“Pep Guardiola takes good players and makes them great.” Itulah katakata yang diucapkan oleh Pat Nevin, pria Skotlandia yang pernah bermain untuk Chelsea dan Everton, di BBC.
Penulis: Dian Savitri
Sejak diambil alih oleh konsorsium asal Uni Emirat Arab, Abu Dhabi United Group, Manchester City sering disebut sebagai klub yang ingin sukses dengan cara membeli pemain mahal.
Pendeknya, City berusaha untuk membeli kesuksesan.
Namun, keseriusan City untuk sukses bukan hanya karena uang mulai terlihat musim ini, musim kedua Pep Guardiola menjadi manajer di sana.
Mungkin ini saatnya Guardiola diberi kredit sebagai orang yang bertanggung jawab untuk mengembangkan pemain-pemain yang sudah terkenal.
Kevin De Bruyne adalah salah satu nama yang dikembangkan oleh Guardiola.
Musim ini perubahan De Bruyne tampak dari sekadar menjadi gelandang yang rajin bikin gol menjadi sosok yang disebut Guardiola sebagai pemain yang komplet.
Penampilan De Bruyne juga dipuji karena ia tidak hanya berperan di sepertiga terakhir lapangan.
Figur berusia 26 tahun itu menjadi jenis pemain yang selalu diinginkan Guardiola, bisa mengendalikan lapangan tengah.
Itu sama dengan yang pernah dilakukan oleh Guardiola semasa menangani Barcelona, di mana ia mengembangkan beberapa gelandang terbaik dunia.
Sebelum ditangani oleh Guardiola, De Bruyne bukan pemain kacangan.
City menebusnya dengan harga 55 juta pound dari Wolfsburg pada 2015, pemain termahal kedua di Inggris pada saat itu.
Angka itu bahkan masih menjadi rekor klub pada musim panas ini.
Eks pemain Chelsea itu sudah memiliki kualitas sebagai pemain bertingkah laku baik dan kemampuan untuk beradaptasi dengan strategi apa pun.
“Saya yakin De Bruyne menjadi pemain yang lebih baik setelah kehadiran Guardiola. Tetapi, dia bukan satu-satunya pemain yang mengalami banyak perkembangan di dalam tim. Saya juga melihat progres nyata dari permanian Raheem Sterling dan Sergio Aguero," kata Nevin.
(Baca Juga: Daftar Lengkap Penerima Penghargaan di FIFA Football Award Edisi 2017).
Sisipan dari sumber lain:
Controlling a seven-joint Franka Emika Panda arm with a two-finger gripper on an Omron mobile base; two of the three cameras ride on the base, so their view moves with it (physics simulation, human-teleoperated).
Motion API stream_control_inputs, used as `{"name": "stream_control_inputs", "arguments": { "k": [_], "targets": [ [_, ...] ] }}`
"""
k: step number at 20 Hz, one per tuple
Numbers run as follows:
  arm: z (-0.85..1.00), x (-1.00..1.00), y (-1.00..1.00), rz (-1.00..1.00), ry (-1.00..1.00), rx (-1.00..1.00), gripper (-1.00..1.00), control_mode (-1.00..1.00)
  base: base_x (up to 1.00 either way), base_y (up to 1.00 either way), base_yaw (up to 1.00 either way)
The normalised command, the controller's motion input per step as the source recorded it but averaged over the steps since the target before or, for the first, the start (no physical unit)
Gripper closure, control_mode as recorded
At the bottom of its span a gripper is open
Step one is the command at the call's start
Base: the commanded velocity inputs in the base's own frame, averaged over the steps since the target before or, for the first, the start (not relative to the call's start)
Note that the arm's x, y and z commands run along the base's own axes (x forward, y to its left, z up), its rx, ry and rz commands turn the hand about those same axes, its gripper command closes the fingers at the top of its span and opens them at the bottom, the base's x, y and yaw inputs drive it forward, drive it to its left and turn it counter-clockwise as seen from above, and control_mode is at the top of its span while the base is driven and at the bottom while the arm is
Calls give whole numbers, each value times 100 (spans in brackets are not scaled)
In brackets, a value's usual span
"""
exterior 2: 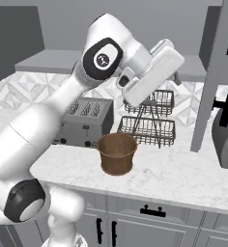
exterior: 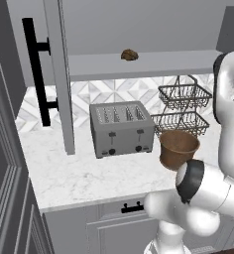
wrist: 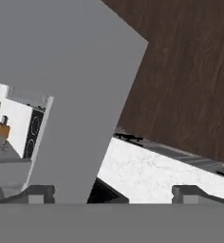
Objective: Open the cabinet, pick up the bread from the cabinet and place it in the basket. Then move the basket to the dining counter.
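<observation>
two dark fingertips (wrist: 42,193) of the gripper (wrist: 113,193) stand wide apart with nothing between them, a grey door panel close in front, perhaps the cabinet door (exterior: 59,74), though the hand view is too tight to be sure. bread (exterior: 129,54) sits on the open cabinet's shelf (exterior: 153,63). below, the basket (exterior 2: 117,153) stands upright on the marble worktop (exterior: 74,178), near the toaster (exterior: 121,128) and wire rack (exterior 2: 149,118).

Glossy white arm (exterior 2: 48,125) built of rounded, bulbous segments, with dark grey rings and caps at the joints; one cap bears a small pale mark. A boxy white hand (exterior 2: 152,75) ends in small dark fingertips (wrist: 38,193)
</observation>
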Motion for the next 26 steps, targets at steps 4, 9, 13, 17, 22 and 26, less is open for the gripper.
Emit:
{"name": "stream_control_inputs", "arguments": {
  "k": [4, 9, 13, 17, 22, 26],
  "targets": [
    [-12, -35, 100, 34, -19, 0, -100, -100, 0, 0, 0],
    [1, -36, 100, 38, 0, -11, -100, -100, 0, 0, 0],
    [22, -28, 100, 46, 26, -47, -100, -100, 0, 0, 0],
    [16, -37, 62, 59, 33, -58, -100, -100, 0, 0, 0],
    [14, -24, 37, 59, 40, -61, -100, -100, 0, 0, 0],
    [27, -10, 38, 50, 54, -63, -100, -100, 0, 0, 0]
  ]
}}
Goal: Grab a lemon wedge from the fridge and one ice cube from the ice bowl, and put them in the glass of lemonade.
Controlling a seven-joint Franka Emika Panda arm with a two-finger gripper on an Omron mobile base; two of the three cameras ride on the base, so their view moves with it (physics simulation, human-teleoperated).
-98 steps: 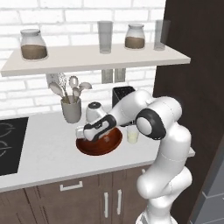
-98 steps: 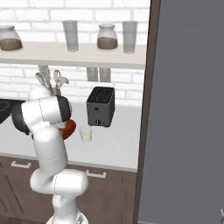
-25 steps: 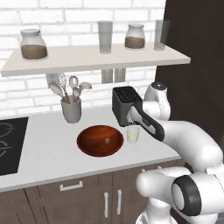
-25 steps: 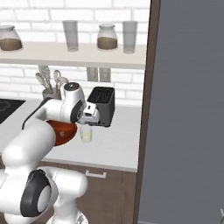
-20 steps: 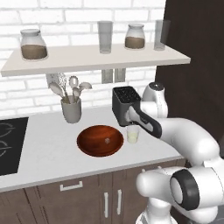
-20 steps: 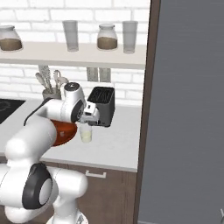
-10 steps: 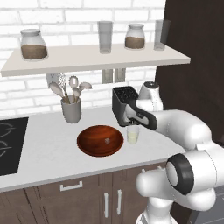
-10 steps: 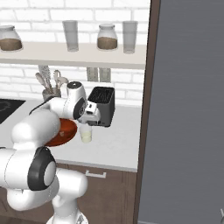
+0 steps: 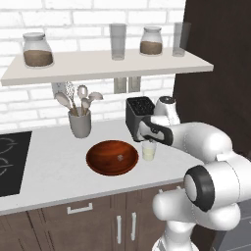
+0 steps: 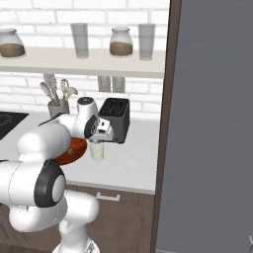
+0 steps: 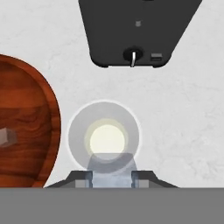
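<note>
My gripper [image 11: 110,180] is shut on a pale ice cube [image 11: 110,164], held just above the near rim of the glass of lemonade [image 11: 104,138]. The glass [image 9: 148,151] is a short clear tumbler standing on the white counter between the ice bowl [image 9: 112,157] and the black toaster [image 9: 139,115]. Another ice cube [image 9: 119,157] lies in the reddish-brown bowl [image 11: 26,127]. In the right base view the gripper [image 10: 97,141] hangs directly over the glass [image 10: 97,152]. The grey fridge [image 10: 212,123] stands shut on the right. The lemon wedge is out of view.
The toaster [image 11: 138,30] stands close behind the glass. A grey utensil holder [image 9: 80,122] sits at the back left and a black cooktop [image 9: 10,162] at the far left. A shelf [image 9: 108,63] with jars and tall glasses hangs overhead.
The arm has come away from the bowl and swung right to the glass. Over the last second the hand edged left and settled above the glass.
</note>
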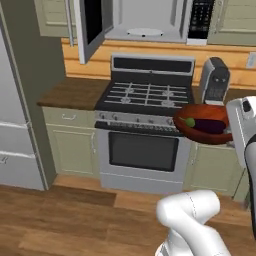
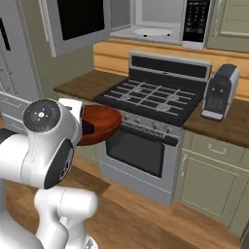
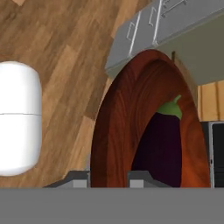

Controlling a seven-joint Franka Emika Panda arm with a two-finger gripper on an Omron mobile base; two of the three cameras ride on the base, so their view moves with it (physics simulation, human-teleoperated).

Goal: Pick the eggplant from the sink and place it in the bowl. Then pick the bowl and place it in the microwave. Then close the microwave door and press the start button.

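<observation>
- Bowl (image 1: 204, 125) is up in the air, carried clear of the stove (image 1: 145, 100), just off the stove's front corner on the coffee machine (image 1: 215, 80) side.
- Eggplant (image 1: 204, 124) lies inside the bowl, green stem cap pointing toward the stove.
- Hand (image 3: 108, 178) is partly closed on the bowl's rim: in the hand view one fingertip (image 3: 78, 178) sits outside the wall and the other inside, with the rim between them.
- Microwave (image 1: 150, 20) hangs above the stove, its cavity exposed, white turntable plate (image 1: 145, 32) visible inside.
- Microwave door (image 1: 89, 25) is swung wide open, away from the coffee machine.
- Bowl sits well below the microwave opening.
- Coffee machine stands on the desk (image 2: 228, 124) just beside the stove.
</observation>
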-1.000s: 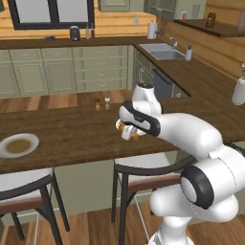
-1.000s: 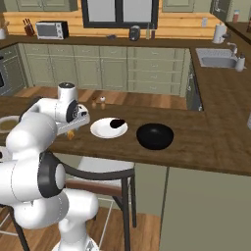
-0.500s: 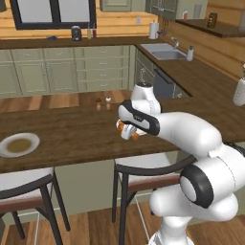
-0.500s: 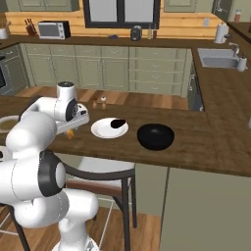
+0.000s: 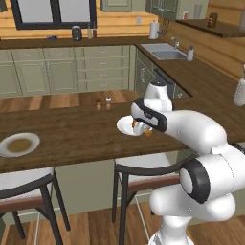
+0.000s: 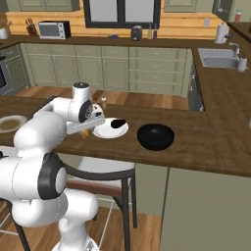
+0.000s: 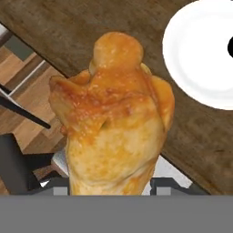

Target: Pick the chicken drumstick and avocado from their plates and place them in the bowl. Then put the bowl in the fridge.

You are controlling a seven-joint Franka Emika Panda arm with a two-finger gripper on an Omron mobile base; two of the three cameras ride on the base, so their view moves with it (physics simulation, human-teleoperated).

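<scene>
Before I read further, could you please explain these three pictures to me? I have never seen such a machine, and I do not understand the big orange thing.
The machine is a white robot arm with a two-finger gripper, in a simulated kitchen. Two pictures come from cameras behind the arm, one to its left and one to its right, looking over the wooden counter. The third comes from a camera on the hand, looking along the gripper.

The big orange thing is the chicken drumstick, held in the gripper; it looks large because the camera is very close. From the base views it is a small orange piece.

On the counter lie a white plate with a dark item on it, a black bowl to its right, and a grey plate with a brownish centre farther left.
</scene>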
Pada musim pertamanya di Etihad, di bawah penanganan Manuel Pellegrini, De Bruyne hanya satu dari tiga pemain yang beredar di belakang Aguero dengan formasi 4-2-3-1.
Kadang sebagai pemain sayap atau peran nomor 10.
Namun, hal itu berubah sejak Guardiola mengambil alih pada musim panas 2016.
Eks bintang Genk itu memulai musim 2016-2017 dengan beroperasi di peran yang lebih dalam, biasanya sebagai bagian dari formasi 4-1-4-1.
Dengan formasi itu, De Bruyne membantu holding midfielder ketika timnya kehilangan bola.
Namun, ketika bola bisa direbut kembali, De Bruyne akan segera membantu serangan.
De Bruyne tidak hanya punya satu posisi di tim, demikian pula dengan rekan-rekan gelandang lainnya.
Nevin menegaskan Guardiola membangun tim dengan pemain yang bisa beroperasi di mana saja.
“Tidak ada posisi yang pasti. De Bruyne tidak tahu ia akan bermain di mana pada laga berikutnya. Sama seperti Xavi Hernandez dan Andres Iniesta di Barcelona. Mereka tidak ditetapkan untuk ada di kiri atau di kanan. Mereka hanya bermain,” kata Nevin.
Nevin menutup acaranya dengan mengatakan David Silva, Sterling, atau De Bruyne tidak akan peduli mereka main di posisi apa.
Gelandang bisa bermain di mana saja dan bisa mengendalikan lapangan tengah.
Itulah yang sedang dibangun Guardiola di City.